> Action item:
Return each line of the listing in which the word "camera" appears.

> Provided material:
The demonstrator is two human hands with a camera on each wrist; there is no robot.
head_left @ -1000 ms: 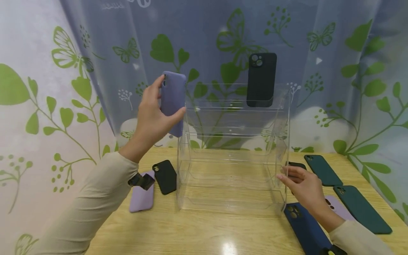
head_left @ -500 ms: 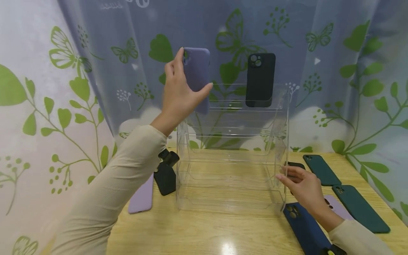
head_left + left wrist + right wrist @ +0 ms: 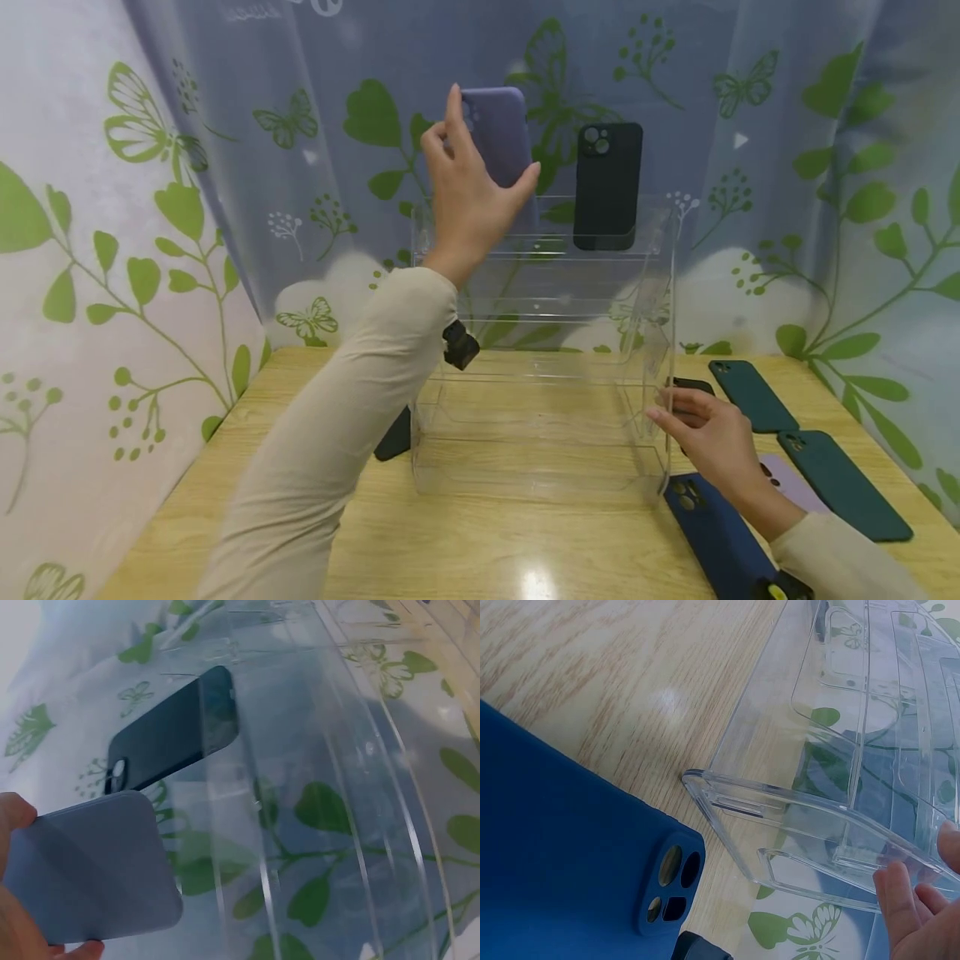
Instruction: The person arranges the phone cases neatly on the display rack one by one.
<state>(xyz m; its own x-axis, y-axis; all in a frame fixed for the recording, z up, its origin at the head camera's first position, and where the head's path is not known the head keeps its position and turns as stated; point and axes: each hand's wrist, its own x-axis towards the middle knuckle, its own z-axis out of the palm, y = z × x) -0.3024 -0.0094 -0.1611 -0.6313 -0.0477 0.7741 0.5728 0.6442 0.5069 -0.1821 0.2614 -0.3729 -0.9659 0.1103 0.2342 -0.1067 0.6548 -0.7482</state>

> Exercise answer:
The demonstrator is two human hands with a camera on each wrist; there is no robot.
<state>(xyz m; its own x-axis, y-axis; all in a frame fixed for the recording, z up, its origin at the head camera's first position, and where the head's path is not known the head keeps its position and turns as stated; point and axes: each hand's wrist, its own x-axis towards the middle knuckle, its own z-axis out of the palm, y = z × x) -0.3024 -0.0094 -0.1611 -0.6313 -0.0477 0.7741 0.5728 0.6442 0.5069 -0.1821 0.2614 -0.3729 -0.9659 0.1103 0.2342 -0.1067 0.6548 -0.7482</state>

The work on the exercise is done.